What you should do
Restate the listing below word for word, omitting any images.

···

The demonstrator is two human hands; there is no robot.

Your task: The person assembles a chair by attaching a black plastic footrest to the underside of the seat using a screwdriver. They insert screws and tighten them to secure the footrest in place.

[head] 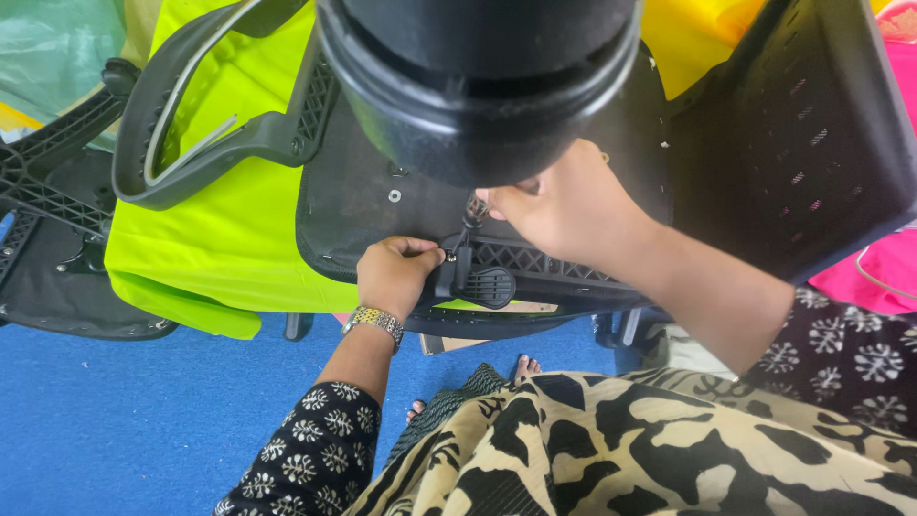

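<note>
Lap: patterned tan-and-black cloth (611, 449) fills the near edge, with black sleeves printed in white on both arms.
Left hand (396, 275): grip closed into a fist around the near edge of the seat underside (358, 205), knuckles up, just left of the lever; a metal watch (374, 321) sits on the wrist.
Right hand (564, 205): fingers pinched shut at the fingertips on a small dark screw or bolt (475, 208) just above the lever bracket; what exactly is pinched is too small to tell.
Lever: black paddle-shaped lever (489, 285) on a ribbed black bracket, between the two hands, at the near edge of the upturned seat.
Chair: lies overturned on the floor, underside toward the camera; the black round column cover (478, 86) stands up large in front and hides the far part of the seat.
Armrest: black looped armrest (205, 129) to the far left of the seat, resting over lime-green fabric (229, 229).
Backrest: black perforated backrest (812, 143) at far right.
Around: blue carpet (143, 420) underneath, a black star base (53, 210) at far left, pink cloth (879, 277) at right, bare toes (523, 365) near the lap.
</note>
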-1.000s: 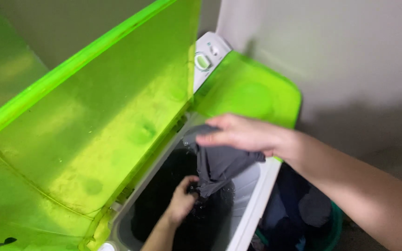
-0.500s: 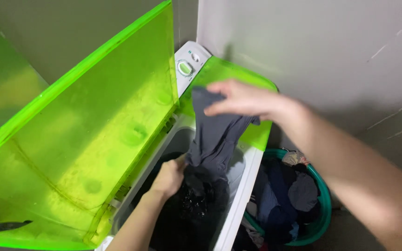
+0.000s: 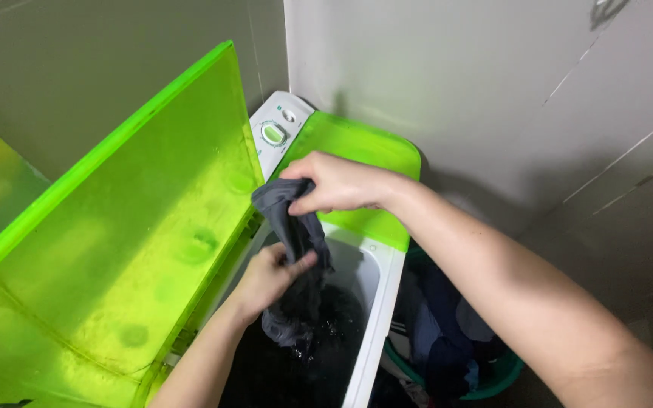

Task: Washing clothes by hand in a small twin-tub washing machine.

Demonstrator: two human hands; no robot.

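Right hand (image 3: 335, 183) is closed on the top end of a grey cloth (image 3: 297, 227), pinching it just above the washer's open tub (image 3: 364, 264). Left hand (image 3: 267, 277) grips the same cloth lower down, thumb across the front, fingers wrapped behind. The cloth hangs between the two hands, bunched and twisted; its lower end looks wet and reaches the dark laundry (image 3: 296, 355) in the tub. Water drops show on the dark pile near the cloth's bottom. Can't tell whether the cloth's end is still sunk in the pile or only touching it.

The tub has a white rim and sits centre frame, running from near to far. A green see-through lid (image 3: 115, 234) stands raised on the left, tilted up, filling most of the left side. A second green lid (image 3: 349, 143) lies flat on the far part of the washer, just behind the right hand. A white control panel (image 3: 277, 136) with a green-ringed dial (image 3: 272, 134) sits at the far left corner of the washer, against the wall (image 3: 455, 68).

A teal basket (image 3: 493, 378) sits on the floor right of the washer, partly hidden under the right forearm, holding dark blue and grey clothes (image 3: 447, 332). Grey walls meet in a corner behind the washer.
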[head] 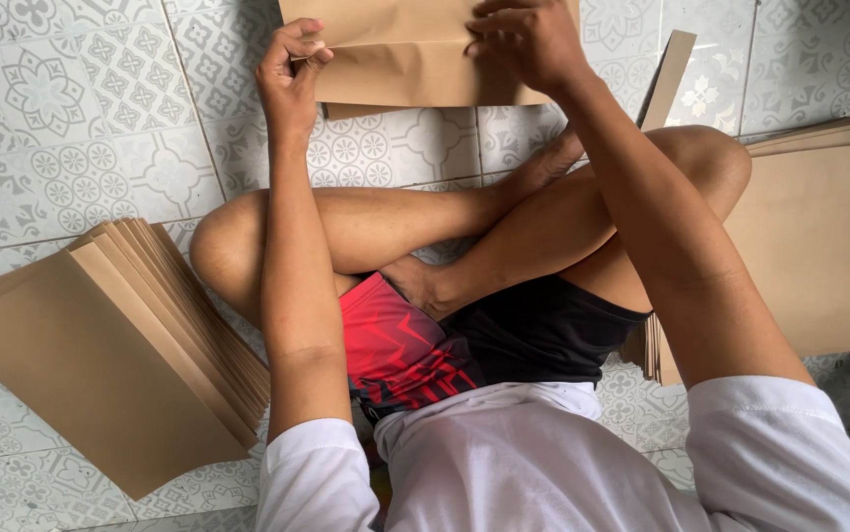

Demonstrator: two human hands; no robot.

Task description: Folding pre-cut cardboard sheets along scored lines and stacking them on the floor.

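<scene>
**Folding brown paper on a tiled floor**

Sitting cross-legged on the patterned grey-and-white floor tiles [61,128], wearing a white shirt [504,463] and red-and-black shorts [415,345] nearest the camera. Lying at near left, a fanned stack of brown paper sheets [100,355], flat on the tiles and just beside the left knee. Resting at the right, a second pile of brown sheets [819,246], partly tucked behind the right leg and arm. Reaching forward over the crossed legs with both arms. Leaning at far right, just beyond the right knee, a narrow brown strip [668,74].

Lying at far centre, beyond the knees, a folded brown paper sheet [395,59], flat on the tiles. Pinching its left edge with the left hand [292,74], thumb and fingers closed together on the paper. Pressing down on its right part with the right hand [523,39], fingers curled and bearing on the surface, not wrapped around it.
</scene>
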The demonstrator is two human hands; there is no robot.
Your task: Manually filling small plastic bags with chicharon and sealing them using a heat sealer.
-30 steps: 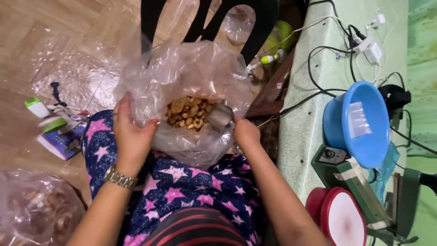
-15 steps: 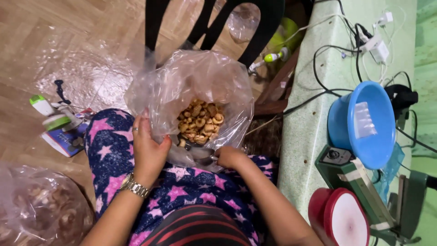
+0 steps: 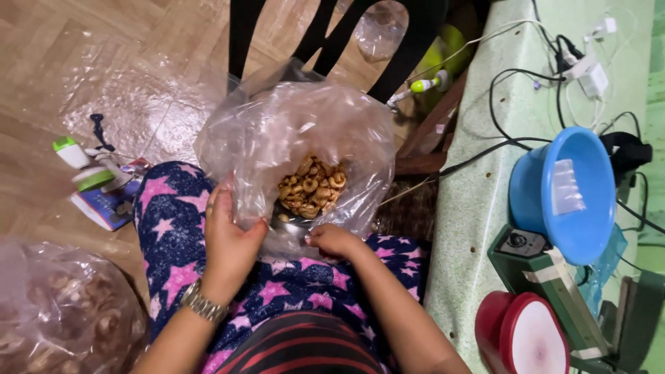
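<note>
A: Risk note. The clear plastic bag [image 3: 298, 138] of curled fried snacks [image 3: 312, 185] sits on your lap, leaning against the black chair [image 3: 346, 34]. The film is thin and slack; if your left hand [image 3: 232, 239] lets the near wall sag, I judge the snacks could spill onto your star-print trousers [image 3: 173, 208] or the floor [image 3: 83, 69].

B: Grips?

A: Your left hand's grip is closed, pinching the bag's near wall. Your right hand [image 3: 332, 241] is curled low at the bag's mouth, around something metallic; what it is, and how tight the grip, I cannot tell.
</note>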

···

Written answer
The demonstrator is two human hands; there is no robot.

Your task: The person assembles a chair by attaching a black plastic footrest to the underside of the seat using a screwdriver. They insert screws and tighten them to secure the footrest in place.

[head] 

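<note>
Lap: patterned tan-and-black cloth (611, 449) fills the near edge, with black sleeves printed in white on both arms.
Left hand (396, 275): grip closed into a fist around the near edge of the seat underside (358, 205), knuckles up, just left of the lever; a metal watch (374, 321) sits on the wrist.
Right hand (564, 205): fingers pinched shut at the fingertips on a small dark screw or bolt (475, 208) just above the lever bracket; what exactly is pinched is too small to tell.
Lever: black paddle-shaped lever (489, 285) on a ribbed black bracket, between the two hands, at the near edge of the upturned seat.
Chair: lies overturned on the floor, underside toward the camera; the black round column cover (478, 86) stands up large in front and hides the far part of the seat.
Armrest: black looped armrest (205, 129) to the far left of the seat, resting over lime-green fabric (229, 229).
Backrest: black perforated backrest (812, 143) at far right.
Around: blue carpet (143, 420) underneath, a black star base (53, 210) at far left, pink cloth (879, 277) at right, bare toes (523, 365) near the lap.
</note>
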-1.000s: 
-0.500s: 
+0.000s: 

Task: Washing clothes by hand in a small twin-tub washing machine.

Demonstrator: two human hands; no robot.

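Right hand (image 3: 335, 183) is closed on the top end of a grey cloth (image 3: 297, 227), pinching it just above the washer's open tub (image 3: 364, 264). Left hand (image 3: 267, 277) grips the same cloth lower down, thumb across the front, fingers wrapped behind. The cloth hangs between the two hands, bunched and twisted; its lower end looks wet and reaches the dark laundry (image 3: 296, 355) in the tub. Water drops show on the dark pile near the cloth's bottom. Can't tell whether the cloth's end is still sunk in the pile or only touching it.

The tub has a white rim and sits centre frame, running from near to far. A green see-through lid (image 3: 115, 234) stands raised on the left, tilted up, filling most of the left side. A second green lid (image 3: 349, 143) lies flat on the far part of the washer, just behind the right hand. A white control panel (image 3: 277, 136) with a green-ringed dial (image 3: 272, 134) sits at the far left corner of the washer, against the wall (image 3: 455, 68).

A teal basket (image 3: 493, 378) sits on the floor right of the washer, partly hidden under the right forearm, holding dark blue and grey clothes (image 3: 447, 332). Grey walls meet in a corner behind the washer.
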[head] 

Demonstrator: two human hands; no robot.

Task description: Folding pre-cut cardboard sheets along scored lines and stacking them on the floor.

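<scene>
**Folding brown paper on a tiled floor**

Sitting cross-legged on the patterned grey-and-white floor tiles [61,128], wearing a white shirt [504,463] and red-and-black shorts [415,345] nearest the camera. Lying at near left, a fanned stack of brown paper sheets [100,355], flat on the tiles and just beside the left knee. Resting at the right, a second pile of brown sheets [819,246], partly tucked behind the right leg and arm. Reaching forward over the crossed legs with both arms. Leaning at far right, just beyond the right knee, a narrow brown strip [668,74].

Lying at far centre, beyond the knees, a folded brown paper sheet [395,59], flat on the tiles. Pinching its left edge with the left hand [292,74], thumb and fingers closed together on the paper. Pressing down on its right part with the right hand [523,39], fingers curled and bearing on the surface, not wrapped around it.
</scene>
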The demonstrator is two human hands; there is no robot.
Your task: Manually filling small plastic bags with chicharon and sealing them using a heat sealer.
-30 steps: 
-15 steps: 
+0 steps: 
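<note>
A: Risk note. The clear plastic bag [image 3: 298, 138] of curled fried snacks [image 3: 312, 185] sits on your lap, leaning against the black chair [image 3: 346, 34]. The film is thin and slack; if your left hand [image 3: 232, 239] lets the near wall sag, I judge the snacks could spill onto your star-print trousers [image 3: 173, 208] or the floor [image 3: 83, 69].

B: Grips?

A: Your left hand's grip is closed, pinching the bag's near wall. Your right hand [image 3: 332, 241] is curled low at the bag's mouth, around something metallic; what it is, and how tight the grip, I cannot tell.
</note>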

There is nothing further to this answer.